**What the task asks**
Look through the entries below and say how many lines contain the string "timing". Give the number only.

**Records shown**
= = = =

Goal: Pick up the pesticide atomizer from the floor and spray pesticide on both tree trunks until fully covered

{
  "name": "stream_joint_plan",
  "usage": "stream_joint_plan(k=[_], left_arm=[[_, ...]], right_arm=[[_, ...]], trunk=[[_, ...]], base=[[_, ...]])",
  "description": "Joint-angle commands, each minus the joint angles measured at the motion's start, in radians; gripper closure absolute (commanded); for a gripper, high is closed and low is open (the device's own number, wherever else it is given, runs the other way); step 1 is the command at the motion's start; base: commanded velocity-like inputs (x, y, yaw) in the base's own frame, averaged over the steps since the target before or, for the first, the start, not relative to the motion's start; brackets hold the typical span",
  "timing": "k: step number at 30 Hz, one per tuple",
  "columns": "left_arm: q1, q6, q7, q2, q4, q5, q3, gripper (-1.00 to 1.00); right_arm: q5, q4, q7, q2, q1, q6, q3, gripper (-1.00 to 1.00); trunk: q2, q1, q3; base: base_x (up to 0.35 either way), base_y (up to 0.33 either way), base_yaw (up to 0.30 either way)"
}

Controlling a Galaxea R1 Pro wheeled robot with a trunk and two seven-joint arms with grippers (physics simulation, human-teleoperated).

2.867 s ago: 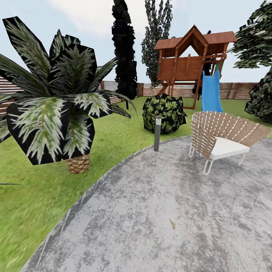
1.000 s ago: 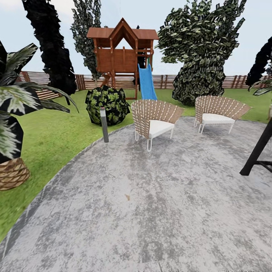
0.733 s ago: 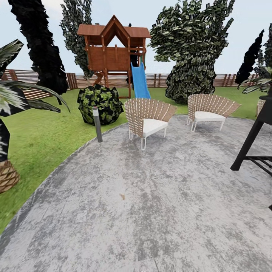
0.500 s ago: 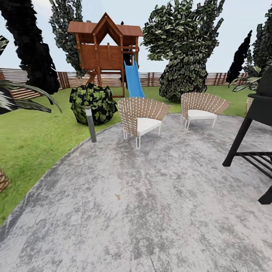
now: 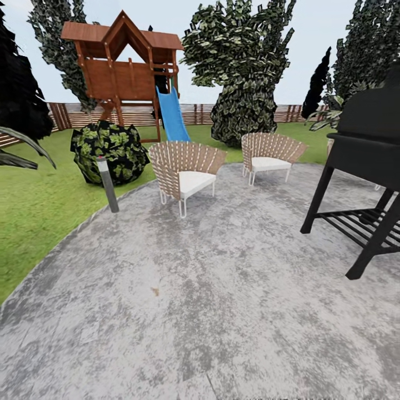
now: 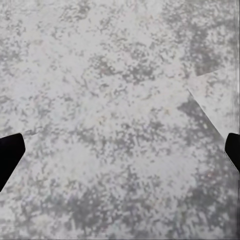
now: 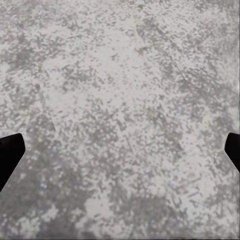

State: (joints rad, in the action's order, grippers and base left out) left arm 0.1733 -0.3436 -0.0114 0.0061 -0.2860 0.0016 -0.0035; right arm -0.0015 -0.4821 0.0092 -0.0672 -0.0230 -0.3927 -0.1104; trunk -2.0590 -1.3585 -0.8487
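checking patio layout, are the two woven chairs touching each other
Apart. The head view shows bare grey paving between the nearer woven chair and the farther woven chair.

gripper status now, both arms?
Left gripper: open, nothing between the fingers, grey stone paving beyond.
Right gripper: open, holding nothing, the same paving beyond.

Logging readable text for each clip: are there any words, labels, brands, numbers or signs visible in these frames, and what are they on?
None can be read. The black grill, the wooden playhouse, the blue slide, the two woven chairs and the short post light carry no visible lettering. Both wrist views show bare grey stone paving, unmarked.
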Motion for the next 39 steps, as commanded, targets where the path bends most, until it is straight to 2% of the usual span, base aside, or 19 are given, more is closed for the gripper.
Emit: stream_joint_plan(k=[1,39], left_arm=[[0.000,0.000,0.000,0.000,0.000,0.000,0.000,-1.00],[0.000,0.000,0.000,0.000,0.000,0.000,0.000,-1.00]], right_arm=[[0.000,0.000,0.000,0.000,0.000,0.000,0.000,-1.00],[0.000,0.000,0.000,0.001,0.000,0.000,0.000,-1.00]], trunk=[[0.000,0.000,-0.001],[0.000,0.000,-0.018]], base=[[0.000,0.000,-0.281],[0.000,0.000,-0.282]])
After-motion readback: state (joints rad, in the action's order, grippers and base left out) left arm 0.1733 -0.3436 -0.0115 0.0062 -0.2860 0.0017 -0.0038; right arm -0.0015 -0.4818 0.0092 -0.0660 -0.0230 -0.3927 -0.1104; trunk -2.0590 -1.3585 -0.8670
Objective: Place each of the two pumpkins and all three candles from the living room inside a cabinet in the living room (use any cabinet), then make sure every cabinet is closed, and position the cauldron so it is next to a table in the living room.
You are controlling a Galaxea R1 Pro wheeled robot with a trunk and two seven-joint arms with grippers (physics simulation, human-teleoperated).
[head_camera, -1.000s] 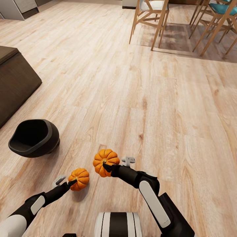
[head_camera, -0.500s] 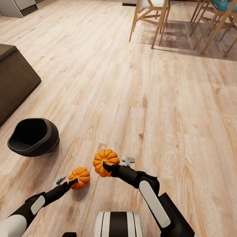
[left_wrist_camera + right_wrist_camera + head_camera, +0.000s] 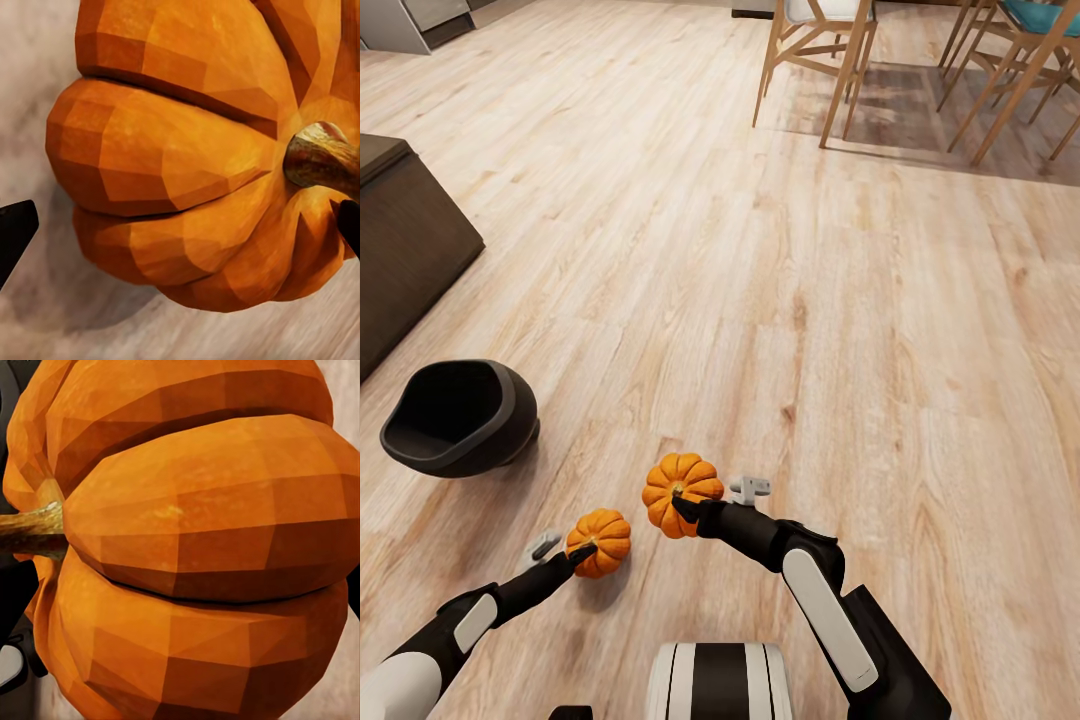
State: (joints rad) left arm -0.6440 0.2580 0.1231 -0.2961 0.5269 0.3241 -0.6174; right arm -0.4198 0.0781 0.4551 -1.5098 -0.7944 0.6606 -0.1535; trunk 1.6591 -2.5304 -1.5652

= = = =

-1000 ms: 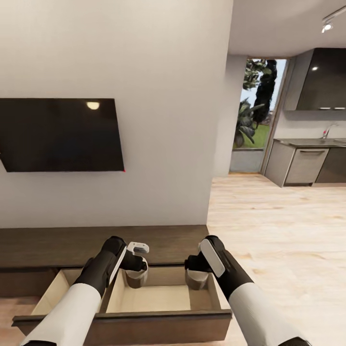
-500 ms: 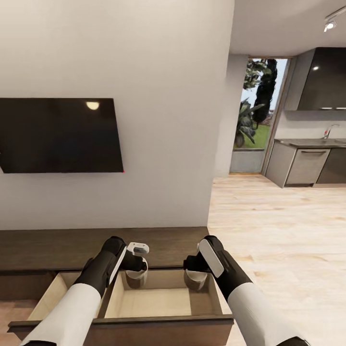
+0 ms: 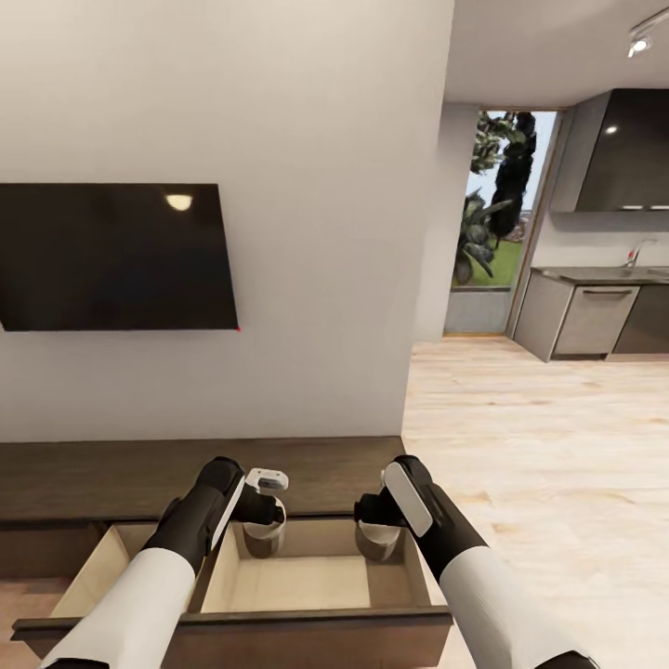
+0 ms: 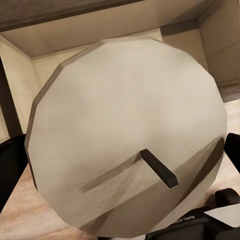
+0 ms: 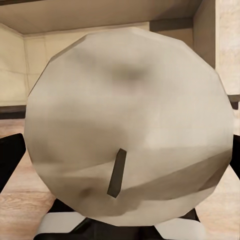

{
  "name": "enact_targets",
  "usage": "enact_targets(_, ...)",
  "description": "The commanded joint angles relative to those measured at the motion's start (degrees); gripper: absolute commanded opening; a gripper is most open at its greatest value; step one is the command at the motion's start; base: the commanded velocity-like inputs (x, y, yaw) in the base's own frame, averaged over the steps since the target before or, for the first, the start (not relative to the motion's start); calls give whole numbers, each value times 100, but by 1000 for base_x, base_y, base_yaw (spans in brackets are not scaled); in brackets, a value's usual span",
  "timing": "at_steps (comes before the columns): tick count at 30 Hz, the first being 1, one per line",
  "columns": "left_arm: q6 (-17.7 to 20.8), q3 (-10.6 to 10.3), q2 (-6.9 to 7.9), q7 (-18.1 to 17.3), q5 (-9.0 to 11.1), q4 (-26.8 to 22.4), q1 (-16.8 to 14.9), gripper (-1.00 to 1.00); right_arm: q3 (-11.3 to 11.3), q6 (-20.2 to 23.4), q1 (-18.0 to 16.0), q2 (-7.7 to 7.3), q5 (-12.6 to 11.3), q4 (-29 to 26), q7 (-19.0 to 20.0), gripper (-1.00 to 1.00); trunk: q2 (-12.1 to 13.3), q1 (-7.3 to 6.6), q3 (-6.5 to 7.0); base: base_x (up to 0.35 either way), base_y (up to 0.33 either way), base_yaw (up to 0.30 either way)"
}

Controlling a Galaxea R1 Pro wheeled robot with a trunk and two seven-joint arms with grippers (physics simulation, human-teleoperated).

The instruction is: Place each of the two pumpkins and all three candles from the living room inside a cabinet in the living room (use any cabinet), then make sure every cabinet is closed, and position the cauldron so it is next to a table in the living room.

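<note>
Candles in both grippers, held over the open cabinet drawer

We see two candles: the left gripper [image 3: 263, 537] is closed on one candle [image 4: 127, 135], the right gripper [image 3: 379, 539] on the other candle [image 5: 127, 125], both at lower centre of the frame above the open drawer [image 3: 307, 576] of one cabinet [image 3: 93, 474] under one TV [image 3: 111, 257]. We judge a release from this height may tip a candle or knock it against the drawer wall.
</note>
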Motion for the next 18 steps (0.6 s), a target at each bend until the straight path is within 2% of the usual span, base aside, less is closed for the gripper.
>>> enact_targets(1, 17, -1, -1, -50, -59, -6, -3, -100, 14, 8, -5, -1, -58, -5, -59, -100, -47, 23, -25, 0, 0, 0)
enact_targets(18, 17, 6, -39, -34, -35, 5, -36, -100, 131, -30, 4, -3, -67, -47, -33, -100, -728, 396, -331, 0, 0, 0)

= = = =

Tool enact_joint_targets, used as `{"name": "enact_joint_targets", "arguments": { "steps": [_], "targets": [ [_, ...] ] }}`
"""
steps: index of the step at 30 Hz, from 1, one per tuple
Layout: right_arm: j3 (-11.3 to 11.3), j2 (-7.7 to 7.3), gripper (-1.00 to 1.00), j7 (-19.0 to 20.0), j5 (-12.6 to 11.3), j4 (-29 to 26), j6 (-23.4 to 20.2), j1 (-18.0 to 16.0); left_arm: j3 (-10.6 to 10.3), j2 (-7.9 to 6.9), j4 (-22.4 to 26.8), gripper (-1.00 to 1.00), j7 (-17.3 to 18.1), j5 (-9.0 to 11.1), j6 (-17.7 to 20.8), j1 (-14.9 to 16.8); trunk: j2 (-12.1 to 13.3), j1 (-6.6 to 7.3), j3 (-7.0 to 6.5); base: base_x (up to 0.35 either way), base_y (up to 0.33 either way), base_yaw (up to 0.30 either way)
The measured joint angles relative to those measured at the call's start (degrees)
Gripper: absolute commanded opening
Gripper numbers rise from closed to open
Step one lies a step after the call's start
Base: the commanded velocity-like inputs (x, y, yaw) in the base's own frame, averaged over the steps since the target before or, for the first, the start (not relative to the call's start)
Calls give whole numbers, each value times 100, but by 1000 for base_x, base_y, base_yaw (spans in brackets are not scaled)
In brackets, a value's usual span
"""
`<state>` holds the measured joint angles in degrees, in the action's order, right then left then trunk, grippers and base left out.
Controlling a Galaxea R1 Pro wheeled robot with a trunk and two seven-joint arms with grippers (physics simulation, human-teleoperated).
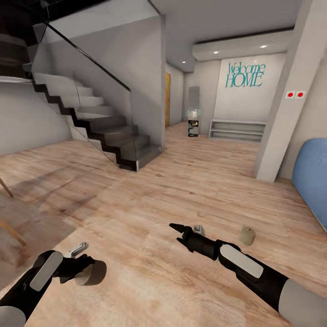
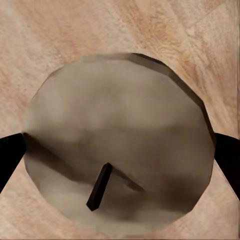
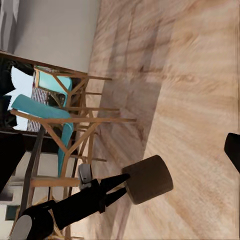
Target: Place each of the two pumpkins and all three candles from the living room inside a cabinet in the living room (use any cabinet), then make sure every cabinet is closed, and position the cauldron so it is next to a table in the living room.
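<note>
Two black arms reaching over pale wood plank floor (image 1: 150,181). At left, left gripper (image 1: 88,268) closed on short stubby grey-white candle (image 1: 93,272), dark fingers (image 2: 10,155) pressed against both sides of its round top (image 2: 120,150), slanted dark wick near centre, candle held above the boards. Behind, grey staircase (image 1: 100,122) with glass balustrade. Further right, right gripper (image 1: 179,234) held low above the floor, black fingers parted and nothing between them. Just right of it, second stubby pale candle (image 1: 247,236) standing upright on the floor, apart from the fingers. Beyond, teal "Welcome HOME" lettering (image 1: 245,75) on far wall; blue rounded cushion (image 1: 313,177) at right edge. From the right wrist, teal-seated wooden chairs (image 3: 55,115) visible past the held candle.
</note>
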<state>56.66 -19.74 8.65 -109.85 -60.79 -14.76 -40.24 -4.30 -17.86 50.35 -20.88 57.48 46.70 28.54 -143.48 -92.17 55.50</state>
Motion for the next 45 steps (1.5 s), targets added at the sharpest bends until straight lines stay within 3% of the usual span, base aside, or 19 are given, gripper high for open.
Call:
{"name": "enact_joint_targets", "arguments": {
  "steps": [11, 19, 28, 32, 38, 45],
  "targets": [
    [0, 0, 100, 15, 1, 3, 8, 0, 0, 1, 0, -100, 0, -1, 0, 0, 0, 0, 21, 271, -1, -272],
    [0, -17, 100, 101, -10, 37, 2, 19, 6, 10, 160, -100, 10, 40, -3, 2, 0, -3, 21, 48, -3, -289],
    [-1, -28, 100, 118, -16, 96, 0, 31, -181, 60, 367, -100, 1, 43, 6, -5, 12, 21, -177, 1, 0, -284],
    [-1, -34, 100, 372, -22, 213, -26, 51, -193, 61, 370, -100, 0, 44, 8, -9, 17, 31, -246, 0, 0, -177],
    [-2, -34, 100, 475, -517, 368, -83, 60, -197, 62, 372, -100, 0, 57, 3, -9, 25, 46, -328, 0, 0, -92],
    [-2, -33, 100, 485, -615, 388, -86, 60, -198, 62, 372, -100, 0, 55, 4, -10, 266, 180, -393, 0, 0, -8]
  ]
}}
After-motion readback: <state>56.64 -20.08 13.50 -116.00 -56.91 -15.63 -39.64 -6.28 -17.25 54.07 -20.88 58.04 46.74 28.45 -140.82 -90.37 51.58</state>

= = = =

**Result**
2